Please copy all of the data that follows exactly, leaving any pictures out.

Start of DATA PROVIDED

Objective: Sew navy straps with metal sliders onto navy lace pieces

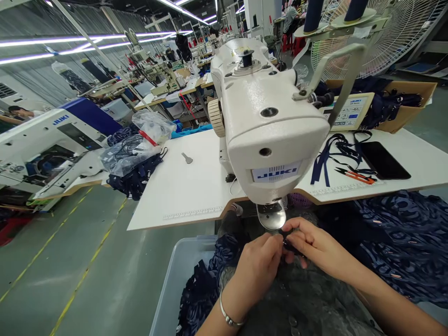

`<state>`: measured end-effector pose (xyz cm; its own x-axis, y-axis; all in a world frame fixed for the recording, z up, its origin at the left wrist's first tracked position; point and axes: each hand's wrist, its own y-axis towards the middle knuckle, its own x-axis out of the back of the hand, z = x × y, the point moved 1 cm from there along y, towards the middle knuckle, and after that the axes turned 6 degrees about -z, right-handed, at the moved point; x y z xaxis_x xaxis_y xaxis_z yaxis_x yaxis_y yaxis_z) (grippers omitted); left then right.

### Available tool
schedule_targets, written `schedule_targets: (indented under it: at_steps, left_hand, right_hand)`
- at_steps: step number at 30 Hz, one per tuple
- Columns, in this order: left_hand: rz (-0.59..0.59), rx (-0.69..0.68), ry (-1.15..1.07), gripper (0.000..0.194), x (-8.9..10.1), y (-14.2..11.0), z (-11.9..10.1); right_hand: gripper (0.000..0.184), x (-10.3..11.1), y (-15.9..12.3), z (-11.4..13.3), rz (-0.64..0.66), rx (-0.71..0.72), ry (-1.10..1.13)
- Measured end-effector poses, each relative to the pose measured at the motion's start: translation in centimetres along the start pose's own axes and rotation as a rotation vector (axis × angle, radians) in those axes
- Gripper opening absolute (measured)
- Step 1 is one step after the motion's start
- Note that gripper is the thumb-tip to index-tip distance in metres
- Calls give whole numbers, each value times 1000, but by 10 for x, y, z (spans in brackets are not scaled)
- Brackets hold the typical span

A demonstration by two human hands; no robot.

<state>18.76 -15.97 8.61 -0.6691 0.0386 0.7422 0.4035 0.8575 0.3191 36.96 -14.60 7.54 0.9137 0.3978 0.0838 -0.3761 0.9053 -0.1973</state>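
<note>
Just below the needle end of a white JUKI sewing machine (276, 135), both of my hands are close together. My left hand (259, 263), with a bracelet on its wrist, is pinched at the near edge of a small dark fabric piece (292, 247). On the other side, my right hand (313, 245) has its thumb and fingers closed on the same piece. Most of this piece is hidden by my fingers, so its exact kind does not show. A shiny metal guard (272, 218) of the machine sits right above my fingertips.
Navy patterned fabric (402, 238) is heaped at the right. A plastic bin (171, 275) with navy garments stands at the lower left. On the white table (196, 186) are a flat metal tool (187, 158), navy straps (327, 161), orange-handled thread snips (357, 176) and a black phone (384, 160).
</note>
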Motion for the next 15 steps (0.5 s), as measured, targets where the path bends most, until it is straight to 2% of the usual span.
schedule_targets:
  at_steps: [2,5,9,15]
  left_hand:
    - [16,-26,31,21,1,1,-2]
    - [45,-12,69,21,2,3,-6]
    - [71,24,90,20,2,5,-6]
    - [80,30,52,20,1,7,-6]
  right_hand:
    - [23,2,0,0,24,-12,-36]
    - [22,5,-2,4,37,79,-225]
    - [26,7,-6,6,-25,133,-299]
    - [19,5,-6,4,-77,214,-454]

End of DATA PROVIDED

▸ SOLUTION TO THE PROBLEM:
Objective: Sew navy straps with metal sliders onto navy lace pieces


`<state>`: measured end-effector pose (xyz cm; its own x-axis, y-axis; all in a world frame fixed for the recording, z up, its origin at the left wrist's first tracked position; point and axes: each hand's wrist, its own y-axis towards the middle knuckle, its own x-axis out of the back of the hand, z = x × y, the point moved 1 cm from there along y, towards the middle knuckle, and after that the axes turned 6 degrees about -z, right-handed, at the moved point; x y z xaxis_x xaxis_y xaxis_z yaxis_x yaxis_y yaxis_z) (grippers omitted); left then right.

### Available tool
schedule_targets, written `schedule_targets: (indented under it: at_steps, left_hand, right_hand)`
- at_steps: step number at 30 Hz, one per tuple
- Columns, in this order: left_hand: rz (-0.59..0.59), rx (-0.69..0.68), ry (-1.15..1.07), gripper (0.000..0.194), x (-8.9..10.1), y (-14.2..11.0), z (-11.9..10.1); right_hand: gripper (0.000..0.184), x (-10.3..11.1), y (-15.9..12.3), z (-11.4..13.3), rz (-0.64..0.66), rx (-0.71..0.72), ry (-1.10..1.13)
- Measured end-effector poses, each relative to the pose measured at the motion's start: translation in centimetres along the start pose's own axes and rotation as a rotation vector (axis × angle, radians) in those axes
- Gripper opening absolute (measured)
- Step 1 is one step after the motion's start
- Note that gripper is the thumb-tip to index-tip distance in metres
- Calls give whole numbers, each value times 1000, but by 10 for x, y, z (spans in brackets are not scaled)
- Brackets hold the typical span

A demonstration by two human hands; no robot.

<state>18.76 -15.97 8.61 -0.6691 0.0386 0.7422 0.4035 0.8575 0.3191 36.96 -14.60 7.54 0.9137 0.3978 0.0838 -0.3761 0.9053 -0.1973</state>
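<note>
Just below the needle end of a white JUKI sewing machine (276, 135), both of my hands are close together. My left hand (259, 263), with a bracelet on its wrist, is pinched at the near edge of a small dark fabric piece (292, 247). On the other side, my right hand (313, 245) has its thumb and fingers closed on the same piece. Most of this piece is hidden by my fingers, so its exact kind does not show. A shiny metal guard (272, 218) of the machine sits right above my fingertips.
Navy patterned fabric (402, 238) is heaped at the right. A plastic bin (171, 275) with navy garments stands at the lower left. On the white table (196, 186) are a flat metal tool (187, 158), navy straps (327, 161), orange-handled thread snips (357, 176) and a black phone (384, 160).
</note>
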Motion for the next 15 steps (0.5 s), as measured, targets where the path bends most, until it is straight to 2% of the usual span.
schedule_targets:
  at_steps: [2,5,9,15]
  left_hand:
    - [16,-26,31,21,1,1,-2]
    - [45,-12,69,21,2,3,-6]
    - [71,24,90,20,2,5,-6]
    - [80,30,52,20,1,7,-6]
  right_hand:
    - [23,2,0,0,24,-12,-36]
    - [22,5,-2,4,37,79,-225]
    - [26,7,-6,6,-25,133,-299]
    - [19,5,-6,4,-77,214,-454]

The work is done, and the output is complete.